[Your task]: Please return all of the material exactly, with no line missing.

*** Dataset section ***

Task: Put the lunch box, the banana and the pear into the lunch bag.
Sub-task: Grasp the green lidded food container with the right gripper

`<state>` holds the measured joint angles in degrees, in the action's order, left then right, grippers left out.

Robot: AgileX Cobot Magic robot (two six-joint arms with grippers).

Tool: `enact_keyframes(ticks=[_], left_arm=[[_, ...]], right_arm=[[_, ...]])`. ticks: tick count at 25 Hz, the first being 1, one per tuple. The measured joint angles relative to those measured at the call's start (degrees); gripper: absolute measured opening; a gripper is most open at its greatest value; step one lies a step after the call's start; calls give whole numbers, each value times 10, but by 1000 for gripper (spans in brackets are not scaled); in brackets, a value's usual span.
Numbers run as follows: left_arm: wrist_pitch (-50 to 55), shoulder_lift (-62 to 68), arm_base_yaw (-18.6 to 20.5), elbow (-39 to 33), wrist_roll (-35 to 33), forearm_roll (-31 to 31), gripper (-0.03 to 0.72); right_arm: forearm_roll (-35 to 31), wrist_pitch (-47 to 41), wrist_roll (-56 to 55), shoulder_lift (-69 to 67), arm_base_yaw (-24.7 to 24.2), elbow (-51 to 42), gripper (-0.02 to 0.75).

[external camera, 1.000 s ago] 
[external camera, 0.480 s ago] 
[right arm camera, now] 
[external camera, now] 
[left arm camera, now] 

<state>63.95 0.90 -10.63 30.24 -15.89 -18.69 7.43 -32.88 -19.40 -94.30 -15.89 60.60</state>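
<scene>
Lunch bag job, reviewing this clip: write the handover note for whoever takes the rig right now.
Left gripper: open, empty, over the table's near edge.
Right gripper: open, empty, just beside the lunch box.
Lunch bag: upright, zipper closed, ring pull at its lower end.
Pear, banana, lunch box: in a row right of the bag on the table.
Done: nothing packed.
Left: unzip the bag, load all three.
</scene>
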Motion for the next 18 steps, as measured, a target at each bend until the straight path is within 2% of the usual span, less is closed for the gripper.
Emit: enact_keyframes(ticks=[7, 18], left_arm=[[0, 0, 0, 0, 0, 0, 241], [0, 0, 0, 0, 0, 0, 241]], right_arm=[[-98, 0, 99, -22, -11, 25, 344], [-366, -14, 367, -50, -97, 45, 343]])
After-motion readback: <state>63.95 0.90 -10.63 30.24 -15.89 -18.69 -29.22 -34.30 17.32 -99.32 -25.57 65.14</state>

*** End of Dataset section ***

[Solution to this task]:
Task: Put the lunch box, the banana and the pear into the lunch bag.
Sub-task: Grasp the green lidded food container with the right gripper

`<state>` holds the measured joint angles in degrees, in the action's order, left then right, grippers left out.

Robot: AgileX Cobot Magic robot (two six-joint arms with grippers).

Tool: `enact_keyframes(ticks=[_], left_arm=[[_, ...]], right_arm=[[_, ...]])`. ticks: tick count at 25 Hz, the first being 1, one per tuple. The measured joint angles relative to those measured at the call's start (degrees); gripper: absolute measured opening; a gripper is most open at its greatest value; step one lies a step after the call's start; calls give whole numbers, each value times 10, but by 1000 for gripper (spans in brackets are not scaled); in brackets, a value's usual span.
Numbers run as follows: left_arm: wrist_pitch (-50 to 55), shoulder_lift (-62 to 68), arm_base_yaw (-18.6 to 20.5), elbow (-39 to 33), wrist_roll (-35 to 33), forearm_roll (-31 to 31), gripper (-0.03 to 0.72); right_arm: forearm_roll (-35 to 31), wrist_pitch (-47 to 41), wrist_roll (-56 to 55), shoulder_lift (-69 to 67), arm_base_yaw (-24.7 to 24.2), elbow (-51 to 42), gripper (-0.02 to 0.75).

[external camera, 1.000 s ago] 
[external camera, 0.480 s ago] 
[right arm camera, now] 
[external camera, now] 
[left arm camera, now] 

<state>63.95 0.90 -10.63 30.24 -15.89 -18.69 7.43 -32.88 -19.40 -94.30 -15.89 60.60</state>
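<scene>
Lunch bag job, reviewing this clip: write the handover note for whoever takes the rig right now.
Left gripper: open, empty, over the table's near edge.
Right gripper: open, empty, just beside the lunch box.
Lunch bag: upright, zipper closed, ring pull at its lower end.
Pear, banana, lunch box: in a row right of the bag on the table.
Done: nothing packed.
Left: unzip the bag, load all three.
</scene>
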Motion for the next 18 steps, as measured, a target at each bend until the straight path is within 2% of the usual span, less is closed for the gripper.
Emit: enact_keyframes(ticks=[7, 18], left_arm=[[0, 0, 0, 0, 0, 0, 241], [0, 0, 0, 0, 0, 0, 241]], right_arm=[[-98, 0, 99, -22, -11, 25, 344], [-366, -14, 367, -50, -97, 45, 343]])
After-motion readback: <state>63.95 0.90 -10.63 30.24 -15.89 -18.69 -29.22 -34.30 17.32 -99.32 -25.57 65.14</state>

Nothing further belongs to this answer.